My friend Nia has no idea who I am. As far as she's concerned, I'm a stranger. She sure was glad to see me, though, when I last went for a visit. She doesn't do much socializing these days. Once a brilliant artist, Nia can hardly write her name. Once a scholarship-winning, straight-A student, Nia now has the mental capacity of a seven-year-old child. She's about 60 pounds overweight now, and under the circumstances, that's the one change that seems to be for the better. You see, Nia died because of a desperate need to be thin. She's alive now only because of her father's frantic efforts to restart her heart. My friend had bulimia.

Thinking back, we should have been more suspicious when my entire roast of beef was mysteriously cooked and eaten overnight in the kitchen of our university dorm. We all blamed each other's drunken friends; we never even suspected Nia. She hid it so well. The vomiting. The laxatives. The bingeing. Her family wasn't so easily fooled, though. And when she dropped 50 pounds over the summer, their worries began to mount. But it wasn't until three years later, after a friend saw her skeletal legs in a pair of shorts and called her parents, that they pulled her out of school. We've heard her father tried to make her eat. He must have been desperate, watching his little girl fade away. It didn't work, though. Perhaps it made things worse. Then, one day, while running on her treadmill, Nia's poor, sick little heart could take no more. It just stopped. After years of bingeing and purging, sending her electrolytes on a roller coaster ride, her body simply shut down.

It was then, in those minutes while Nia lay lifeless on her parent's living-room floor, that her entire life was erased from her mind. We don't know how long it was before her Dad found her, but it's clear her brain went without oxygen for some time. He pounded on her chest, desperate to bring his child back to life.

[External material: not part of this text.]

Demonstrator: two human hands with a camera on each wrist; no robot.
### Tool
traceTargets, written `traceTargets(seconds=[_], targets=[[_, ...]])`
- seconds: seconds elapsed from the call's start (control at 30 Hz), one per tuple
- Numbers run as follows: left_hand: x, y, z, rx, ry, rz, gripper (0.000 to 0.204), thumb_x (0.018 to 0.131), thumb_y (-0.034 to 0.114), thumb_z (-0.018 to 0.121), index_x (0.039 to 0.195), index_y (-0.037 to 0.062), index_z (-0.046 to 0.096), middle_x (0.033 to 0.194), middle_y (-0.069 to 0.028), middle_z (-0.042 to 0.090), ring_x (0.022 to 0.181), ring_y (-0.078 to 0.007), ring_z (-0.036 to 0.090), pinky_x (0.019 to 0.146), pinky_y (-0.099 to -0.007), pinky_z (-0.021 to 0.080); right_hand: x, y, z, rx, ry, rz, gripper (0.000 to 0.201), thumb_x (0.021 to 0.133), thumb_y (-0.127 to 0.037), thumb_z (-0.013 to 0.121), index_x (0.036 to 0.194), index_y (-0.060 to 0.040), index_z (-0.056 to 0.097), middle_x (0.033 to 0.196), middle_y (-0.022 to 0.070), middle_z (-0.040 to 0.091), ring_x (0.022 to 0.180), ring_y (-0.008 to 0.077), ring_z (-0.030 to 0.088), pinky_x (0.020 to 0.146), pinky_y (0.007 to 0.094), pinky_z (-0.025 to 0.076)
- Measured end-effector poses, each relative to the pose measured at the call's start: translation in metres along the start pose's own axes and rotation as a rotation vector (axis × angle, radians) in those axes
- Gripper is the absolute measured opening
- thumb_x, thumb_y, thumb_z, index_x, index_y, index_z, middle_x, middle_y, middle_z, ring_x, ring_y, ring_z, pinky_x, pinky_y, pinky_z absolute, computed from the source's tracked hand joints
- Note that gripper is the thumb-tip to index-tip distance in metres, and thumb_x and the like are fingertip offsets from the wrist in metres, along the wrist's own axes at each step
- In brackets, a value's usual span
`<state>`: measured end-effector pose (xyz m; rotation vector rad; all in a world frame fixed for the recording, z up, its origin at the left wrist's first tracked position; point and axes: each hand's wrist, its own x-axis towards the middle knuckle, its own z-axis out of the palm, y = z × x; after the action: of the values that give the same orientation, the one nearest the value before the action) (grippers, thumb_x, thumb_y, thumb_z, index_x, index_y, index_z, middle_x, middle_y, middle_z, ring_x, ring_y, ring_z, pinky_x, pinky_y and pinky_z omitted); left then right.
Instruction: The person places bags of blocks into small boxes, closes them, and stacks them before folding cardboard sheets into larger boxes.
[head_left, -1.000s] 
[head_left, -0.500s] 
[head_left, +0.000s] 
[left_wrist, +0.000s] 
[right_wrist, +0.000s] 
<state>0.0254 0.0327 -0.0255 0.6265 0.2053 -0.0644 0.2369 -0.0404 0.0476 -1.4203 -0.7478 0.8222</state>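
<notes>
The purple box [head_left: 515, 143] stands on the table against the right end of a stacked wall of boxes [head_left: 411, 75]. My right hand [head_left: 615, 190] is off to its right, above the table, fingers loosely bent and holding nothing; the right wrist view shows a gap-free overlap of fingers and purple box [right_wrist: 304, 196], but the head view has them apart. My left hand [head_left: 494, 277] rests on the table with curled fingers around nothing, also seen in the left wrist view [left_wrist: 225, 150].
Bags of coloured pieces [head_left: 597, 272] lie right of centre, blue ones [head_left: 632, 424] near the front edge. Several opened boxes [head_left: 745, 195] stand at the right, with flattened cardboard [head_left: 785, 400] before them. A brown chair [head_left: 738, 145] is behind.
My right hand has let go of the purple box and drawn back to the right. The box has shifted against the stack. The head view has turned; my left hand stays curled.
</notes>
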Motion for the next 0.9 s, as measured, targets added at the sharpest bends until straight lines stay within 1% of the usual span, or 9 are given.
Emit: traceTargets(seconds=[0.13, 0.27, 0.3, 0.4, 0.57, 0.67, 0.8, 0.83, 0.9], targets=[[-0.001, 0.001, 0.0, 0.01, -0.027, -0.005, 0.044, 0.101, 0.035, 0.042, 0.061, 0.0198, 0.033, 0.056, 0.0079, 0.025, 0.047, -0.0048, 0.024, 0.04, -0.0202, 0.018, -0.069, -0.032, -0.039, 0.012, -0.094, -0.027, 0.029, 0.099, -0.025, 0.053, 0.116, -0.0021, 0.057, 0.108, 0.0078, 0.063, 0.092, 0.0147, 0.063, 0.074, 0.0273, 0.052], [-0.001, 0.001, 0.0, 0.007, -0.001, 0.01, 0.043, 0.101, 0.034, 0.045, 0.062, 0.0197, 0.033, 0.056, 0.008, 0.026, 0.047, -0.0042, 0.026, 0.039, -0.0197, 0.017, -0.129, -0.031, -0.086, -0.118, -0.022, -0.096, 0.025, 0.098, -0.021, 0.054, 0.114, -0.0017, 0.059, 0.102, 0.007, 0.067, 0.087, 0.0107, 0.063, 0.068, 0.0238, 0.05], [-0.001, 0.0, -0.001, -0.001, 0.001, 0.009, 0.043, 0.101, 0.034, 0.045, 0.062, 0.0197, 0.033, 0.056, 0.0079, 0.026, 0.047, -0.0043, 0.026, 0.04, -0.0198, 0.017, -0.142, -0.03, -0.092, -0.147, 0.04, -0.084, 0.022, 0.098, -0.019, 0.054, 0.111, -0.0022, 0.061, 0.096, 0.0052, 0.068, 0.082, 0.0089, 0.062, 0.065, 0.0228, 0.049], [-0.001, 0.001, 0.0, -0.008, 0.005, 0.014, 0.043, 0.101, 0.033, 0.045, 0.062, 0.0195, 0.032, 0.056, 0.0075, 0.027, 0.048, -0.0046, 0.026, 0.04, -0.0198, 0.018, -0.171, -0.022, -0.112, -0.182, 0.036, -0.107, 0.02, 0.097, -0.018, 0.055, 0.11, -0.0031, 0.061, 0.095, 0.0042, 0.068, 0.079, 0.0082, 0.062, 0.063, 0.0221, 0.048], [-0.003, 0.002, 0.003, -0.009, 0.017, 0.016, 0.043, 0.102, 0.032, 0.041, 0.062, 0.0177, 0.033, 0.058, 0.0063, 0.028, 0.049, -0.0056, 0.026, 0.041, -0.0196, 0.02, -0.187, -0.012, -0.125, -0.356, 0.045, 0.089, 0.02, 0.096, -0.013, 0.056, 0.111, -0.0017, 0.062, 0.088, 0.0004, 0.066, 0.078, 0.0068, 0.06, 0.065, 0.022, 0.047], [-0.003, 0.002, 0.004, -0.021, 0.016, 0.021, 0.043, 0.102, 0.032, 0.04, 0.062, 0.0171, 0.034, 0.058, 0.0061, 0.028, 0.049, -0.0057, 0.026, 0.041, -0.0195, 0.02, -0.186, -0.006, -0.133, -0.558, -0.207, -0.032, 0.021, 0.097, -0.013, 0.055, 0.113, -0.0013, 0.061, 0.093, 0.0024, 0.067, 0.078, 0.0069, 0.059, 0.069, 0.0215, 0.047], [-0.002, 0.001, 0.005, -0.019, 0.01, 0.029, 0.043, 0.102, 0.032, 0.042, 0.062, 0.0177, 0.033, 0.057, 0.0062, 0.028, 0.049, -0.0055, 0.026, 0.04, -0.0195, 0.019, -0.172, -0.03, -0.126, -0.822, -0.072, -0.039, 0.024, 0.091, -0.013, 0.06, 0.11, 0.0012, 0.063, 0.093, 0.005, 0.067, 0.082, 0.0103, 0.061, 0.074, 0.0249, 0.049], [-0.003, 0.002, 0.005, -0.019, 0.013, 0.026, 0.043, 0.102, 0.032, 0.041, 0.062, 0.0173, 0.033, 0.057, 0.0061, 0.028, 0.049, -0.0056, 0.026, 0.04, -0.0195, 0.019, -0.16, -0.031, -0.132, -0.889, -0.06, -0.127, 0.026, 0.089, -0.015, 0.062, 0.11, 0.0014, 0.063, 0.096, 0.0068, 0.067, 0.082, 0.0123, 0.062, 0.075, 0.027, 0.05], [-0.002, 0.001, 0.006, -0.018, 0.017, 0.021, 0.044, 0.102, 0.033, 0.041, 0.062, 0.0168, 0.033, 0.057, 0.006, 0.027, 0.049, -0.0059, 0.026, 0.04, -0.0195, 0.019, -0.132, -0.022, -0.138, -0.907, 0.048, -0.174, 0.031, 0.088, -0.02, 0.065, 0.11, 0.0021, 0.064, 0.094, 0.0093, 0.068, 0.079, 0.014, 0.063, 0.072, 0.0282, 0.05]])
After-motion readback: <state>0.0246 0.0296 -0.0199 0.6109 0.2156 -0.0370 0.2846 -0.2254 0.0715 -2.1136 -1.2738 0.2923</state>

And he succeeded. But Nia lay in a coma, a catatonic state, then like a vegetable in the hospital for months. After a year of extensive and painful rehabilitation with some very talented doctors and therapists, Nia slowly learned to walk and talk again.

But, as her mother says, she's not the same Nia. That trademark bounce in her step has been replaced by a slow shuffle. When asked about her artwork, she now says simply, "I can't draw." She doesn't remember all of those times we skipped classes just to gab the afternoon away. She tears up when we talk to her, she says there is something familiar about us. That gives me hope that she'll remember her friends one day. She has managed to remember her family, but again, she's not the same Nia. And my friend has no idea what happened. This girl doesn't know what bulimia is. She was told she hit her head after falling on the treadmill that day. Her years of bingeing and purging were all erased with most of the memories of her life.

The Nia who did this to herself is gone. And while I can't talk to my old friend anymore, and perhaps never will, I know if she could she'd stand on the highest mountain and beg all the girls to stop starving themselves. She'd show them how it's just not worth it, explain just how much they could lose.

I know she had no idea this could happen to her. I think she thought, just the way many of us did, that if her bulimia was to get to a critical stage, we'd have the chance to stop it. But that's not the way it happened. Her heart just stopped, without warning. Apparently, that's the most common way for a bulimic to die. Hundreds of thousands of North American women die of eating disorders every year. My friend was almost one of these women. In the face of this devastation, Nia's friends have strained to try and find a reason for what's happened. Maybe this can be a new start for Nia. Maybe this new girl can break free of the demons that must have haunted my friend. Perhaps this new girl can love herself just the way she is.